You may never look at a milk jug the same way again.
I'd been thinking about using milk jugs as a source of cheap plastic for learning about injection molding and making some plastic tops which might be less likely to break on our hard surface play areas. After harvesting a large piece of aluminum from some scrapped equipment (aerospace engineering has really large experimental equipment), I designed a two part spintop and the molds to inject them based on the size of the aluminum stock. I had planned to do the machining myself but could not pass on the offer of one of the shop guys to make a piece here and there during slow times. About two or so weeks ago, the final components of the molds were completed. Since I haven't finalized the design of the injector and I couldn't stand letting the molds go unused, I tried casting with them in an oven by simply melting the plastic directly in the lower part of the mold and pressing the upper part into the melt and letting the assembly cool. Although there are some problems, it works well enough to make some very playable tops.

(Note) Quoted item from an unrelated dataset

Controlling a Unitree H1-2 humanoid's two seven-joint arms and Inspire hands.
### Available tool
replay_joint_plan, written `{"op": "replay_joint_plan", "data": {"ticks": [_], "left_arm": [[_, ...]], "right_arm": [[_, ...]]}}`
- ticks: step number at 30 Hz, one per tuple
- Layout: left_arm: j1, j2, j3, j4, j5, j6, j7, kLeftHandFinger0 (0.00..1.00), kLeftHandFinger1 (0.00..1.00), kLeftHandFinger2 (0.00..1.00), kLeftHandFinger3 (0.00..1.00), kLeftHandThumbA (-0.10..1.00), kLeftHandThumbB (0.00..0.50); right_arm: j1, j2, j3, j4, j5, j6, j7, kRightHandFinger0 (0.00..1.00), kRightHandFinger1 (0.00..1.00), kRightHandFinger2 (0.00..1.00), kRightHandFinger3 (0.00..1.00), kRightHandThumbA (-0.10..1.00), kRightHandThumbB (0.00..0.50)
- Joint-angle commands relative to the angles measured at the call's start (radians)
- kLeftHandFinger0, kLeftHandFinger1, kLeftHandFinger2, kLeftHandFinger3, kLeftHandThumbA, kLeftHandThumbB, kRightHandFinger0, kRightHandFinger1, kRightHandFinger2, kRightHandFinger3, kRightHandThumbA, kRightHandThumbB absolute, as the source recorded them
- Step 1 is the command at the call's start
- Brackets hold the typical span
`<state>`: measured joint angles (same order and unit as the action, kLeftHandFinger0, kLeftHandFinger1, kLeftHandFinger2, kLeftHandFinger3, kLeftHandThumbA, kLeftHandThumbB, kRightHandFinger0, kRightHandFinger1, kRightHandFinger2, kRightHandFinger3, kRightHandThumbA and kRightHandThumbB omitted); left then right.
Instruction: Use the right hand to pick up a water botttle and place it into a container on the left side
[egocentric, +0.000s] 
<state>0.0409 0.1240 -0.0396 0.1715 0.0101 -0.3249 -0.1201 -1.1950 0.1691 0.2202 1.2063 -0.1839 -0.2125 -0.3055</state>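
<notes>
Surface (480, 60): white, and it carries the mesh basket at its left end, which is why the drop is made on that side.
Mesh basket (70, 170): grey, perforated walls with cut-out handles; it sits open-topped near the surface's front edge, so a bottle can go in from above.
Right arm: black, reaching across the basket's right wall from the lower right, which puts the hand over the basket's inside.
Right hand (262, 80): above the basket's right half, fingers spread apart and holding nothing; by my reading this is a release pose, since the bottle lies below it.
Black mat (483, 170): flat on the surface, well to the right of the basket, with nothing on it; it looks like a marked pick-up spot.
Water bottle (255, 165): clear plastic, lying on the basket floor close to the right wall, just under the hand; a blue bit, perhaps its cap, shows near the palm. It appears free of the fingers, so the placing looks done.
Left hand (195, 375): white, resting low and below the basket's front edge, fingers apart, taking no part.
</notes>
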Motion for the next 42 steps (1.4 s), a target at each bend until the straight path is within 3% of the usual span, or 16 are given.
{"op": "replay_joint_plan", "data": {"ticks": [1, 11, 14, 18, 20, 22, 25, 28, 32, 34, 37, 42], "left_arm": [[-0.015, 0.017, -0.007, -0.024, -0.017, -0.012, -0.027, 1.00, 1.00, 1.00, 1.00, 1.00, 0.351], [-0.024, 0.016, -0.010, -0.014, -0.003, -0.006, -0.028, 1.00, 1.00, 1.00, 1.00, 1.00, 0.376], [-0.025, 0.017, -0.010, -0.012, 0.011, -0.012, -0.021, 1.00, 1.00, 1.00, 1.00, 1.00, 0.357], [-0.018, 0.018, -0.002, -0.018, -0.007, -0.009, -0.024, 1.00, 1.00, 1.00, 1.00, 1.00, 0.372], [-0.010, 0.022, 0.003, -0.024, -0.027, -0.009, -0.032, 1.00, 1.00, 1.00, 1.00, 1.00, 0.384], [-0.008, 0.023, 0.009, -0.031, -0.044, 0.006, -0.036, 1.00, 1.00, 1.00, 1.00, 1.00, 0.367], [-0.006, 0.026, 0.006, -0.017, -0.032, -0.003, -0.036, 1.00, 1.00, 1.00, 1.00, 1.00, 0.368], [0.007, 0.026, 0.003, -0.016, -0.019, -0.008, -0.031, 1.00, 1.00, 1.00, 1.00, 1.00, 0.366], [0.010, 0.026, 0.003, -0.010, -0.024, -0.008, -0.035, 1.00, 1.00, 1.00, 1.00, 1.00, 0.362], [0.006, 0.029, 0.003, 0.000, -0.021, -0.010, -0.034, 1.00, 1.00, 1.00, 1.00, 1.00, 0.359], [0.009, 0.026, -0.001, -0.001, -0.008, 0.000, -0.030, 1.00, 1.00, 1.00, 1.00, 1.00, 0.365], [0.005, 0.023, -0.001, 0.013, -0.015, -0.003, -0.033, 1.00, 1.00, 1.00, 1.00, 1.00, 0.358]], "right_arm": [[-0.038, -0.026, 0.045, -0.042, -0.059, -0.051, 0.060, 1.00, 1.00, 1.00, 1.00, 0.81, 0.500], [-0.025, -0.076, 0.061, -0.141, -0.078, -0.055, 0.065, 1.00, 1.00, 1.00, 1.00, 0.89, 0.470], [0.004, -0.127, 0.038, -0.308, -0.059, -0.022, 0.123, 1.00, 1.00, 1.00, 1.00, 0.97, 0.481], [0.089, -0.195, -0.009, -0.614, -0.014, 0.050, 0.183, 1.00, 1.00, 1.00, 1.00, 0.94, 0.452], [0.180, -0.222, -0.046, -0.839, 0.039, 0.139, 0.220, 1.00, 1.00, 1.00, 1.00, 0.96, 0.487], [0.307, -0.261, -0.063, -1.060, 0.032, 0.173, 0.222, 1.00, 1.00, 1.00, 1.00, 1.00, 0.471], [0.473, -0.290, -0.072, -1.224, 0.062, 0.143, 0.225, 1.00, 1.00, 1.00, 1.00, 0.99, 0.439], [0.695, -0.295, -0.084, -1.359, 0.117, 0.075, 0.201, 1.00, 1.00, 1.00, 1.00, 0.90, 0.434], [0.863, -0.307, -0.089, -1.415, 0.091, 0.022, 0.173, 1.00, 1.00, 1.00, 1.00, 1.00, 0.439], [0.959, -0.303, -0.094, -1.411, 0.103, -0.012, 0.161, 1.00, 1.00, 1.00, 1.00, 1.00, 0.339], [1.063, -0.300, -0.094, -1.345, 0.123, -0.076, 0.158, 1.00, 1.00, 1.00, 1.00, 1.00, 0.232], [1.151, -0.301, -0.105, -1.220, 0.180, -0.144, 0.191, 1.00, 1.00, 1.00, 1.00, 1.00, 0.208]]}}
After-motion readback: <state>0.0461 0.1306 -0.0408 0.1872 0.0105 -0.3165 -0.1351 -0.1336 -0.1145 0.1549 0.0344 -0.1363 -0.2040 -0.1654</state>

Here's a pic of the molds and some of the milk jug tops. The molds are open to show the assembly on the bottom with the additional mold-half stacked above with a formed part installed for demonstration. On the right is one spinning top assembled with tape and its string with milk jug lid button.

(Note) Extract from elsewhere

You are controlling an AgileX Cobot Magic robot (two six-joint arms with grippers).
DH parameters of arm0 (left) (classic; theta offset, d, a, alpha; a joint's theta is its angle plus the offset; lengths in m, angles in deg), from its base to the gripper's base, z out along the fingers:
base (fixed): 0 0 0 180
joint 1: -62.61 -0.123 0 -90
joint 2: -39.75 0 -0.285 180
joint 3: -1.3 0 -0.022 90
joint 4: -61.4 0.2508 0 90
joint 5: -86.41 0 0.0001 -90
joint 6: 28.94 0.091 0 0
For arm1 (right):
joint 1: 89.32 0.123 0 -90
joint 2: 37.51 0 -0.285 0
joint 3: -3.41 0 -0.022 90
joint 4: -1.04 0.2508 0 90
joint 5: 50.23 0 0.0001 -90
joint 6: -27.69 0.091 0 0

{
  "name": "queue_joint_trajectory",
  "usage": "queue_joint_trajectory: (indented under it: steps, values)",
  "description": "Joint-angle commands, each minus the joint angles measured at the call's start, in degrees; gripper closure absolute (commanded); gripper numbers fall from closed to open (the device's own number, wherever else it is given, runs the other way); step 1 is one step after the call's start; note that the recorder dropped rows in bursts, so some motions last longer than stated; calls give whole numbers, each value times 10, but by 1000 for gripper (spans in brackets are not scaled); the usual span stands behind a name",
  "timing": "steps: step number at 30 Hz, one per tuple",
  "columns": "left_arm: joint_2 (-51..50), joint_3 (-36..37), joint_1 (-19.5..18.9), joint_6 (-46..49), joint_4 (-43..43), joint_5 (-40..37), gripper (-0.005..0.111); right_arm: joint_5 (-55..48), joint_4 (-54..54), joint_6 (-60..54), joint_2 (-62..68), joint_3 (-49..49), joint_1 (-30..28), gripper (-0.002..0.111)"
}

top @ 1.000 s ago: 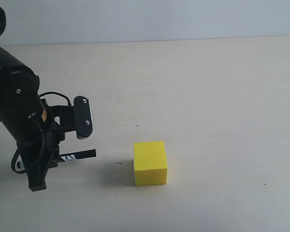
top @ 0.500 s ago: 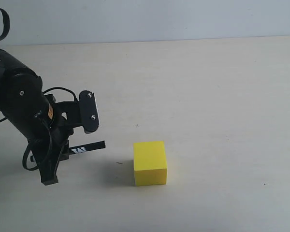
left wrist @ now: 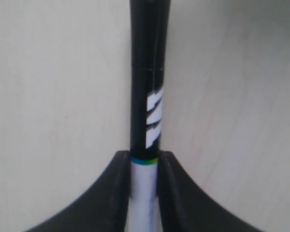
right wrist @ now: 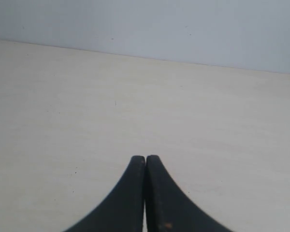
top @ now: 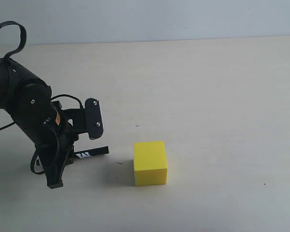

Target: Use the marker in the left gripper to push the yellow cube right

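Because the yellow cube [top: 150, 163] sits flat on the tabletop [top: 208, 96] with nothing touching it, the first risk lies at its left face. The marker [top: 93, 152] lies just left of the cube and apart from it. Its black end points toward that face, and seems to aim nearer the cube's far edge than its middle. A slim tip meeting the face off-centre would likely turn the cube rather than slide it right, or skate past a corner. Further left of the cube, the left end effector [top: 71, 155] pinches the marker's white barrel between its two jaws. A round barrel could slip back or swivel in that pinch once the cube resists. The right end effector [right wrist: 145, 163] has its jaws pressed together on nothing. Its view shows no cube, so where it stands from the cube cannot be told.
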State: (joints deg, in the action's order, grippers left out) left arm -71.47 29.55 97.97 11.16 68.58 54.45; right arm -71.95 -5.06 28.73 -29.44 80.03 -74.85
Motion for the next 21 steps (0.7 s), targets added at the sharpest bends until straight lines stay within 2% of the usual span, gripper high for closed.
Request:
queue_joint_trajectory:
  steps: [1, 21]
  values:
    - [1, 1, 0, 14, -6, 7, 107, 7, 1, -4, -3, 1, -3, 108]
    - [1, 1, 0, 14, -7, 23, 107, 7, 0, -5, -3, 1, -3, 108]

One of the problems is the shrinkage of the plastic upon cooling. I knew it would shrink but had no idea about how to design that into the mold so I just designed it to my intended shape. For the cap in the mold on the right you can easily see the gap between the mold and plastic. Another problem is air that gets trapped when the bits of plastic melt. These air pockets can leave blemishes (hard to see in the picture) on the cooled surface and can leave major hidden voids which affect the balance. Because of voids and variable squeeze out the weight is not very consistent between tops but a cap and base are around 60 grams and a milk jug with the paper label cut out is also about 60 grams so 1 jug = 1 top.

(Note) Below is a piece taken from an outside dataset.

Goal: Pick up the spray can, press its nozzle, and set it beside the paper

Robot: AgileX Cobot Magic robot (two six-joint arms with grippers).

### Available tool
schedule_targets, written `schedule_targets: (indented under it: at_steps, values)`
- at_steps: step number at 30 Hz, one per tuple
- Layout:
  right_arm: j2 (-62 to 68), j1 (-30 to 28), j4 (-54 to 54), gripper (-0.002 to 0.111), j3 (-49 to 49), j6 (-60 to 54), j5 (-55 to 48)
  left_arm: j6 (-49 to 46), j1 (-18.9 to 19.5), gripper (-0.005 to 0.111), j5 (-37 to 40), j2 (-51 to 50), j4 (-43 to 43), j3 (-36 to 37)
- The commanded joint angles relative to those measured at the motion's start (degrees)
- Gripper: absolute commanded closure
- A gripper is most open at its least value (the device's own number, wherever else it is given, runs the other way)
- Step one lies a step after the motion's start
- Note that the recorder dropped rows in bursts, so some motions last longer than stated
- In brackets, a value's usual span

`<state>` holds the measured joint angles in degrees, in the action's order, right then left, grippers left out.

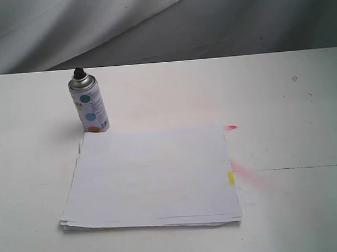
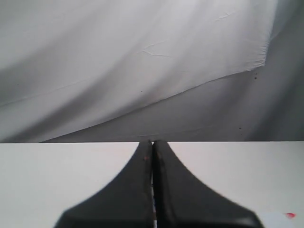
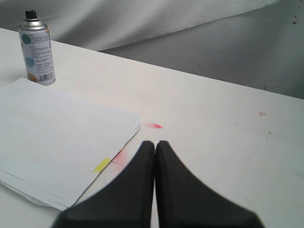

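The spray can (image 1: pixel 88 102) stands upright on the white table just behind the paper's far left corner, its black nozzle (image 1: pixel 78 70) on top. The right wrist view also has the spray can (image 3: pixel 37 49) and its nozzle (image 3: pixel 31 14). The paper (image 1: pixel 150 177) lies flat in the middle, with a yellow tab (image 1: pixel 231 178) at its right edge; the paper (image 3: pixel 57 137) shows in the right wrist view too. My left gripper (image 2: pixel 152 142) is shut and empty over bare table. Beside the paper's right edge my right gripper (image 3: pixel 155 143) is shut and empty. Neither gripper appears in the exterior view.
Pink spray marks (image 1: pixel 249 175) stain the table right of the paper, with a small red spot (image 1: pixel 231 127) near its far right corner. A grey cloth backdrop (image 1: pixel 160 21) hangs behind the table's far edge. A dark line (image 1: pixel 300 167) runs along the table at the right.
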<state>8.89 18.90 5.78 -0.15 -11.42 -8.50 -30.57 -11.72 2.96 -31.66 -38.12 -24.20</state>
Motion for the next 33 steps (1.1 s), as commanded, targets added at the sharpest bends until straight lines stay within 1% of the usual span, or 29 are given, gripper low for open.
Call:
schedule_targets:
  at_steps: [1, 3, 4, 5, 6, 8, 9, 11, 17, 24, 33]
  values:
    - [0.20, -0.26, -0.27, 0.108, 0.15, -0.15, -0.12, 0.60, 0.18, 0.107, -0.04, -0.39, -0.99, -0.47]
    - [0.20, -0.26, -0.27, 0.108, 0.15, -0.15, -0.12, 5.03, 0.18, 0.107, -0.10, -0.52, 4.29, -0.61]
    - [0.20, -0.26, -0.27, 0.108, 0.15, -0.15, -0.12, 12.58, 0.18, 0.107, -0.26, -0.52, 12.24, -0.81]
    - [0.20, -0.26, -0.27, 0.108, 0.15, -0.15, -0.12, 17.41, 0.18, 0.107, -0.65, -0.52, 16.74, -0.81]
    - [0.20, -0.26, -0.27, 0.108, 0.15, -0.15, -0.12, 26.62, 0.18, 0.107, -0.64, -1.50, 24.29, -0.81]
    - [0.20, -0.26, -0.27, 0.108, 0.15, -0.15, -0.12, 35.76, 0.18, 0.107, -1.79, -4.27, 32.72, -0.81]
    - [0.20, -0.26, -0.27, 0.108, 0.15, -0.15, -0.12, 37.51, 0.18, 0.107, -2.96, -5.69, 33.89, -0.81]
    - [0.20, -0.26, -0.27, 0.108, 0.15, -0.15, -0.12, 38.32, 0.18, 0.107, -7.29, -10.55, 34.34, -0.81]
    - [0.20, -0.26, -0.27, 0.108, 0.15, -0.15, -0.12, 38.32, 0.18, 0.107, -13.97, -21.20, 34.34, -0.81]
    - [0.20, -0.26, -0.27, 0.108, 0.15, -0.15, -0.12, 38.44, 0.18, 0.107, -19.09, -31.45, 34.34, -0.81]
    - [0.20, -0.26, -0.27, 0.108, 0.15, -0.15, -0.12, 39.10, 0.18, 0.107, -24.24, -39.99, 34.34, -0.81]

The blow molded HDPE (high density polyethylene) of the milk jugs doesn't melt together really well but what works better is injection molded HDPE such as that found in milk crates and 5 gallon pails. These have the added advantage of coming in lots of different colors as demonstrated by some of the tops cast from 2 liter bottle crates, bread crates, pails, and pallets (basically anything with a recycle number 2).
For a size comparison here from left to right are
1. turned HDPE from a melted pail, 2. Spintastics Trompo Grande, 3. Cast HDPE, 4. Duncan Ripcord, 5. Spintastics Gladiator, 6.Mexican 5 Estrellas Atomo
Currently, the tops with the tips in the middle pic are the ones we've been beating around the halls and have had no casualties. Even Aaron the top-destroyer hasn't broken any while learning suns, so you know they've been launched and slammed into concrete walls, pipes, hard floors, and steel door jambs.